Recorded information ->
========================
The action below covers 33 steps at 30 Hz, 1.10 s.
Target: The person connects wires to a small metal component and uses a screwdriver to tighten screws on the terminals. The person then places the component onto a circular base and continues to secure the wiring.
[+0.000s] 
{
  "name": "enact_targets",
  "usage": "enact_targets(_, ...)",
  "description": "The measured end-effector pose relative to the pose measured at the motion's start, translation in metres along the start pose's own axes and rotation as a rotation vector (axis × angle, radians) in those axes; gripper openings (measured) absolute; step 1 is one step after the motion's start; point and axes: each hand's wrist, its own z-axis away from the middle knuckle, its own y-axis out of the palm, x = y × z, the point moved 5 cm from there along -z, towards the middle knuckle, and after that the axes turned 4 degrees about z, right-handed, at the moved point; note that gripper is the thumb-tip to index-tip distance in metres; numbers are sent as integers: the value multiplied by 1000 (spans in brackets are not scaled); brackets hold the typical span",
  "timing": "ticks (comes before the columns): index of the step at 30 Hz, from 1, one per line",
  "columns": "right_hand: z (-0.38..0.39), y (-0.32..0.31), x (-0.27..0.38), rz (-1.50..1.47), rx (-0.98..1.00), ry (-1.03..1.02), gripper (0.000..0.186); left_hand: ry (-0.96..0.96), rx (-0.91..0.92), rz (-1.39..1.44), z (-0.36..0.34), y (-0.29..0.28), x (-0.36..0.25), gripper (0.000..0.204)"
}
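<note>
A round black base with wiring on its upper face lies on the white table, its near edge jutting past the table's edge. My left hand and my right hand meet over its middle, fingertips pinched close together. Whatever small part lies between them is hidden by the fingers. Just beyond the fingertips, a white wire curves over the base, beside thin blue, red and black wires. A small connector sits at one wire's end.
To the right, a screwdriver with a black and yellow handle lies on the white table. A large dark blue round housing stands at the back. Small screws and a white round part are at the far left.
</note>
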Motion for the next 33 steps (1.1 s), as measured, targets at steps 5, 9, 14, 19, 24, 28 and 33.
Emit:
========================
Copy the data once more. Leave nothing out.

Reply to the task ->
The action below covers 33 steps at 30 Hz, 1.10 s.
Target: The person connects wires to a small metal component and uses a screwdriver to tighten screws on the terminals. The person then places the component onto a circular base and continues to secure the wiring.
[+0.000s] 
{
  "name": "enact_targets",
  "usage": "enact_targets(_, ...)",
  "description": "The measured end-effector pose relative to the pose measured at the motion's start, translation in metres along the start pose's own axes and rotation as a rotation vector (axis × angle, radians) in those axes; gripper openings (measured) absolute; step 1 is one step after the motion's start; point and axes: each hand's wrist, its own z-axis away from the middle knuckle, its own y-axis out of the palm, x = y × z, the point moved 5 cm from there along -z, towards the middle knuckle, and after that the axes turned 4 degrees about z, right-handed, at the moved point; note that gripper is the thumb-tip to index-tip distance in metres; numbers are sent as integers: the value multiplied by 1000 (spans in brackets are not scaled); brackets hold the typical span",
  "timing": "ticks (comes before the columns): index of the step at 30 Hz, from 1, one per line",
  "columns": "right_hand: z (-0.38..0.39), y (-0.32..0.31), x (-0.27..0.38), rz (-1.50..1.47), rx (-0.98..1.00), ry (-1.03..1.02), gripper (0.000..0.186); left_hand: ry (-0.96..0.96), rx (-0.91..0.92), rz (-1.39..1.44), z (-0.36..0.34), y (-0.29..0.28), x (-0.36..0.25), gripper (0.000..0.204)"
}
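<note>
A round black base with wiring on its upper face lies on the white table, its near edge jutting past the table's edge. My left hand and my right hand meet over its middle, fingertips pinched close together. Whatever small part lies between them is hidden by the fingers. Just beyond the fingertips, a white wire curves over the base, beside thin blue, red and black wires. A small connector sits at one wire's end.
To the right, a screwdriver with a black and yellow handle lies on the white table. A large dark blue round housing stands at the back. Small screws and a white round part are at the far left.
</note>
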Motion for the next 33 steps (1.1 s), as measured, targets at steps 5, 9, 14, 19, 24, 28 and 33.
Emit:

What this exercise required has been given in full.